Fortunately, antitrust law offers tools we can employ to better understand whether two artistic or literary works are likely to compete. This Essay argues that antitrust market definition and substitutability methodologies lend themselves surprisingly well to the post-Warhol copyright fair-use analysis. Moreover, this Essay shows that if the federal courts turn to antitrust law for help in implementing the Warhol Court’s focus on the prospect of substitution, the fair-use inquiry may, on the whole and over time, become modestly more friendly to defendants than it was before Warhol. This is despite the fact that the Warhol Court ruled against fair use in that particular case.

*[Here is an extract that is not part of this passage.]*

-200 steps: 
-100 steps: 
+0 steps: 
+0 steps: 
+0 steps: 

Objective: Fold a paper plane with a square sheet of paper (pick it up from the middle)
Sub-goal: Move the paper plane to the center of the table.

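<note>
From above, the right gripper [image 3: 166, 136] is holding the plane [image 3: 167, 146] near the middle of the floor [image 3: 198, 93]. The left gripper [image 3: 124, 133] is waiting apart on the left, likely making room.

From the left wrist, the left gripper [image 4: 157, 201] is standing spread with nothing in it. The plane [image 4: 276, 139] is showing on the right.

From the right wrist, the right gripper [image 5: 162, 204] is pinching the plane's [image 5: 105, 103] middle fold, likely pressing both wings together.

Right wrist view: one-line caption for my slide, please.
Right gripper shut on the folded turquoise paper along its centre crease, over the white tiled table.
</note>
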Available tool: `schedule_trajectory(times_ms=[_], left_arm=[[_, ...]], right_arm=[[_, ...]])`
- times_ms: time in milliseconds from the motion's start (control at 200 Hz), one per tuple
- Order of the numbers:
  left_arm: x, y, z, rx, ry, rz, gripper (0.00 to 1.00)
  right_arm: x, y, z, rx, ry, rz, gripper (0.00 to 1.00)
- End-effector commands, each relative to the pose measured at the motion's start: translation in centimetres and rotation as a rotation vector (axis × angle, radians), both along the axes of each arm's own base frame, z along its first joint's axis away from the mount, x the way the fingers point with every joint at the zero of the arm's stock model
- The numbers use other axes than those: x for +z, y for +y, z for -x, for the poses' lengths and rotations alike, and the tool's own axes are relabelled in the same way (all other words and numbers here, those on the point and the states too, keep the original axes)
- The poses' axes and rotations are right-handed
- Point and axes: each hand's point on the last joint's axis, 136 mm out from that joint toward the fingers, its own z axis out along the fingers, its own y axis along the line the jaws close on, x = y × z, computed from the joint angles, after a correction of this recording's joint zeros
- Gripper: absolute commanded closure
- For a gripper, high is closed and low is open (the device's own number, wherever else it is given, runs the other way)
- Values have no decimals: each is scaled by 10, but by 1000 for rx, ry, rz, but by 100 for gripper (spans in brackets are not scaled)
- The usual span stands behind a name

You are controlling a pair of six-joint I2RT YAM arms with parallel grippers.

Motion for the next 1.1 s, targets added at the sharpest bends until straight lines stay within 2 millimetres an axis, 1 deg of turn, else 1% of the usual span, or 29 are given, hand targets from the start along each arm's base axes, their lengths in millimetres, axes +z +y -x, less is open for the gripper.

To understand the Warhol Court’s revised approach to the transformativeness analysis and its likely consequences for the future of fair use, we must step back and look more closely at the facts of that case and the details of the majority opinion. Part I of this Essay does that, with particular attention to the Court’s focus on the prospect of competition as a tool for assessing transformativeness. Part II describes how antitrust lawyers assess whether particular goods or services are competitors. Part III argues that courts could, and indeed should, employ antitrust tools to address the particular competition questions the Warhol Court has identified as essential to the fair-use analysis. In particular, Part III considers how to adapt methods developed to advance antitrust law’s goal of protecting competition’s price-disciplining power to the very different context of copyright law, which seeks to create conditions that allow copyright owners to charge supracompetitive prices (i.e., prices above what a competitive market would otherwise dictate). The Essay then concludes.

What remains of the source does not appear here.